Heidegger clearly only sees the intellectual side of the experiment as relevant for the relation of Modern man to nature and reality. For him the experiment is a totally controled situation, where nature is forced to show itself in a certain way, by man and his calculations.
But Heidegger can only see it like that, because he misses out on the practical side of the experiment [...] nature is actually one of the actors in the experiment. The essence of experiment is that something new can be discovered, because there's always the chance of nature behaving in ways we don't expect.
I just posted the following observation to Freetrader:
"Within the complex of machinery that is necessary to physics in order to carry out the smashing of the atom lies hidden the whole of physics up to now." ("The Age of the World Picture" in The Question Concerning Technology and Other Essays, trans. William Lovitt, p. 124)
I think it is far more correct to say that STS and Latour provide (useful, empirical) footnotes to Heidegger. There is nothing to indicate that Heidegger did not have an eye for the practical side of experimentation. As this quote (from 1938) shows, he was well aware of the need to do a kind of hermeneutics of laboratory equipment in order to understand science. I.e., it was Heidegger, not Latour, who first proposed that humanists would be well advised to interpret our machines along with our texts. Indeed, it was from Heidegger (with footnotes by Latour) that I learned that physics, at least since Archimedes, has been an interpretation of how machines works (the lever, the pulley, the inclined plane).
I disagree with Freetrader's post that Heidegger only sees the intellectual side of science, only using empiricism to confirm it because central to Heidegger is the notion of Dasein trying to make meaningful sense of the world as already present to Dasein.
For example, in B&T it is the hammer breaking that causes Dasein to react to the world intellectually, rather than an intellect predicting the hammer will break and anticipating such.
Doesn't the error (which seems unfortunately common) arise out of a kind of misapplication of "science" or "technology" in Heidegger to the uses of the terms in modern science? Science seems innately tied to inquiry and thus often is anything but what Heidegger worries about in many of his writings. Yet science as taught is often a blind dogmatic repetition which seems quite similar to what Heidegger discusses.
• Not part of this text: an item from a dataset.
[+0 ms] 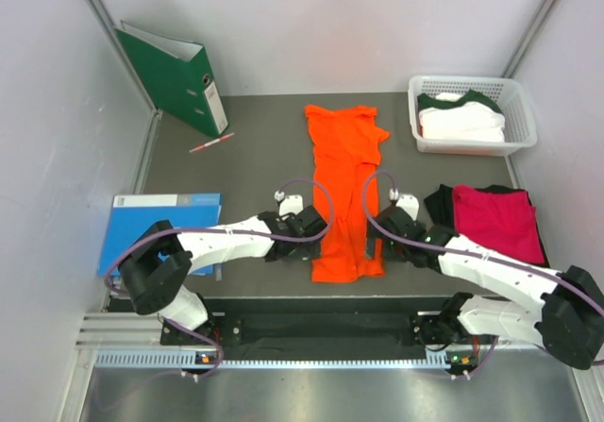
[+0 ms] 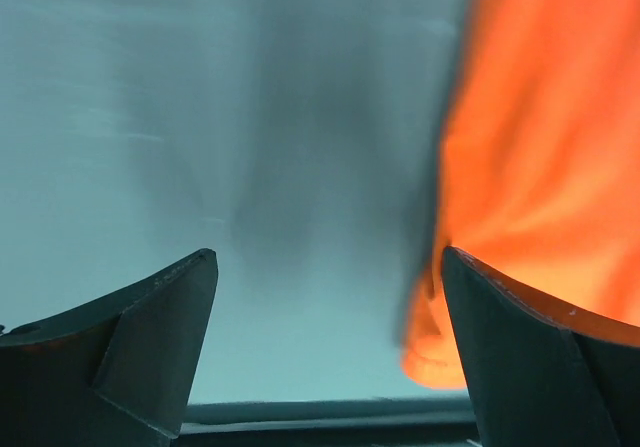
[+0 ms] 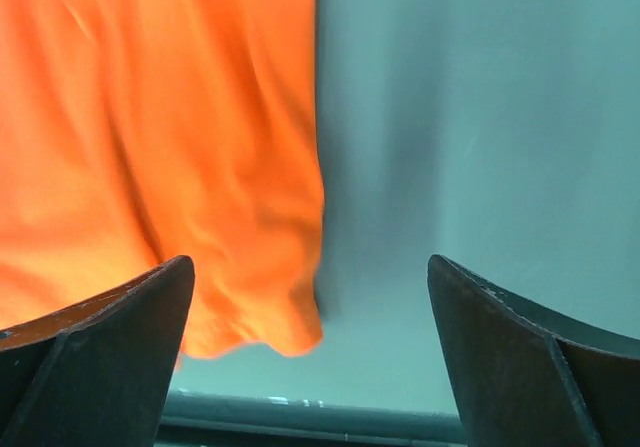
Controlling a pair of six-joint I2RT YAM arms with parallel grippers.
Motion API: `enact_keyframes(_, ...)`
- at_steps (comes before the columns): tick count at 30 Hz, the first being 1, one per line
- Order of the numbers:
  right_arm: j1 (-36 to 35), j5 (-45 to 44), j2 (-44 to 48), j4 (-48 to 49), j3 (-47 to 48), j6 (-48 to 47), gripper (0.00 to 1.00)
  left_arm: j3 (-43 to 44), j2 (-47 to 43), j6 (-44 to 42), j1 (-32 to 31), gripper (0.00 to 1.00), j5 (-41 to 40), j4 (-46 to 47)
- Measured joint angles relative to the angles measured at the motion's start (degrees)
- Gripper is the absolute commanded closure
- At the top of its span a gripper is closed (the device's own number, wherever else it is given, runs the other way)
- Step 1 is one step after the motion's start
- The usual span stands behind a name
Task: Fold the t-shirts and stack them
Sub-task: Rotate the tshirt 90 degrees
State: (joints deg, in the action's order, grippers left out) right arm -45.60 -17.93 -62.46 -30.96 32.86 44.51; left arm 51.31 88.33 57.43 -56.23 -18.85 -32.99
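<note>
L gripper [image 1: 314, 226] hung spread wide & empty just beside the left edge of the bright orange cloth t-shirt [image 1: 344, 181], which lay mid-table as a long narrow strip; R gripper [image 1: 374, 240] gaped likewise at its right edge. Lengthwise fold looked done, crosswise fold not yet. Right of that, the crumpled black t-shirt [image 1: 439, 200] & magenta pink t-shirt [image 1: 495, 219] lay unfolded, the white green-trimmed t-shirt [image 1: 462, 123] sat in a white plastic basket [image 1: 525, 110]; no stack yet.
</note>
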Motion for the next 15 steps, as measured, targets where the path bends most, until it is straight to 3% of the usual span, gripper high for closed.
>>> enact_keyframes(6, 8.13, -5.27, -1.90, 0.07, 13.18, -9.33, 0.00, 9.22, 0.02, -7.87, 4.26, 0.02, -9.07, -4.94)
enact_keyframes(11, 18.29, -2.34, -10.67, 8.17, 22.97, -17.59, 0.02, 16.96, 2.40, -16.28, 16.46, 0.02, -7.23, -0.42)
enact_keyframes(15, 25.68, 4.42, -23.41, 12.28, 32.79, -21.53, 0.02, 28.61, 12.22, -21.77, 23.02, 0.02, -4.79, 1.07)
My impression is that the original error is in Kant's explanation of science and the a priori; e.g. when he discusses experiments as formulated to confirm of Newton's theories. This view is then ascribed to Heidegger, who does have his Kantian transcendental side and is the archetypal German transcendental philosopher of the XXth century to the analytical, but is more sophisticated about science than hoi polloi assume.